旧優生保護法(1948~96年)下で障害者らに不妊手術が繰り返された問題で、徳島県内の女性が知的障害を理由に65年に10代で手術されたとする記録が、女性の入所施設に残っていることが施設責任者への取材で分かった。旧厚生省の資料では、県内で391人が不妊手術を施されたとの記録が残るものの、詳しい実態を示した資料は見つかっていなかった。
女性は既に亡くなっており、不妊手術の記録は、女性が入所した際に施設側が本人や親族から聞き取りした内容が記されている。特記事項の欄には「17歳だった65年に優生手術を済ませた」という趣旨の文言がある。施設責任者によると、女性の下腹部には手術痕があり、入所時から生理がなかった。
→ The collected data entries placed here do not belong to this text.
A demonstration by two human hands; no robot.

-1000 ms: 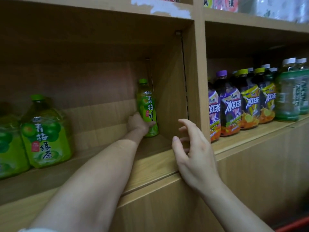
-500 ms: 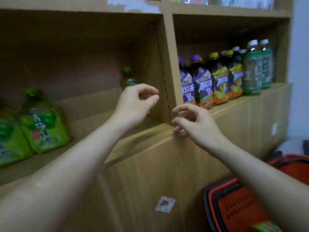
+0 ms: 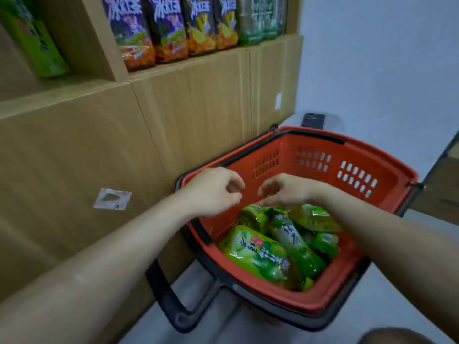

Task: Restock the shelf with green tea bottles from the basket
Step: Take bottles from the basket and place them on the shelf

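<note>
A red basket (image 3: 323,155) with black trim sits on the floor beside the wooden shelf unit. Several green tea bottles (image 3: 263,254) lie on their sides inside it. My left hand (image 3: 213,192) hovers over the basket's left rim, fingers curled and apart, holding nothing. My right hand (image 3: 285,189) reaches down just above the topmost bottles (image 3: 313,217), fingers spread, also empty. A green tea bottle (image 3: 39,43) stands on the shelf at the upper left, only partly in view.
Purple and yellow iced tea bottles (image 3: 169,28) and clear green bottles (image 3: 258,18) fill the shelf compartment above the basket. The basket's black handle (image 3: 171,301) hangs down toward me. A white wall stands to the right, a dark object (image 3: 313,119) behind the basket.
My view has dropped from the shelf to the basket. Both hands left the shelf edge and moved down over the bottles in the basket. The bottle set on the shelf stayed there.
</note>
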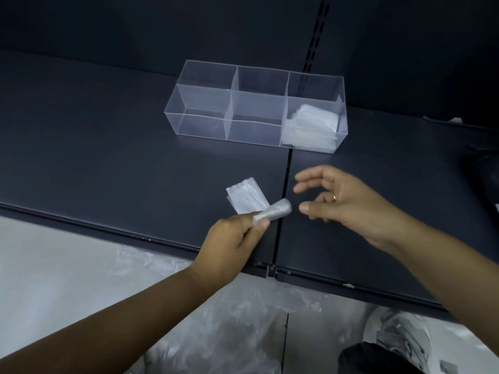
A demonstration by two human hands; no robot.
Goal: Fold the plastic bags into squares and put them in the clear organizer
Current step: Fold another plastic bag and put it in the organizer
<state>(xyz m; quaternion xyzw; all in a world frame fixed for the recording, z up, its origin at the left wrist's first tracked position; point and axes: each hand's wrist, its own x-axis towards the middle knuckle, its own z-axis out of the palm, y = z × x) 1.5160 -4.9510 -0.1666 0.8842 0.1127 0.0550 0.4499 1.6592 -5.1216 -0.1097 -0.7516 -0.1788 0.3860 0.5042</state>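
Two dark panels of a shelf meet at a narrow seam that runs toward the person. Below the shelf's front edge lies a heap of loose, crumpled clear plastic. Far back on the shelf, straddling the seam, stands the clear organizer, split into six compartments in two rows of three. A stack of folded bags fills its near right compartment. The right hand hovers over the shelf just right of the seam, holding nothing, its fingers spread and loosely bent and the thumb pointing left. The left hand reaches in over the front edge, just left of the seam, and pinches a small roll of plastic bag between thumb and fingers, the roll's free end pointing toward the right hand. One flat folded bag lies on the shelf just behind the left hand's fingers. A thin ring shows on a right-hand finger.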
旧厚生省の資料では、県内では51~74年に391人が手術を受け、57~63年の7年間に全体の85%に当たる332人が施術された。女性の手術が行われた65年の手術件数はゼロとなっており、資料に示された人数を上回る施術が行われた可能性が高まった。
女性が入所していた施設には現在、下腹部に手術痕がある60~70代の女性が数人いる。そのうち60代の2人に関しては、施術の時期や年齢は記されていないものの「優生手術済み」と記された調査書が残っている。
施設は、非人道的な当時の実態を若手職員に知ってもらおうと過去の記録を探していた。
旧優生保護法を巡っては、手術を受けた人が国に損害賠償を求めて提訴したり、実名記録が見つかったりするなど全国で問題化している。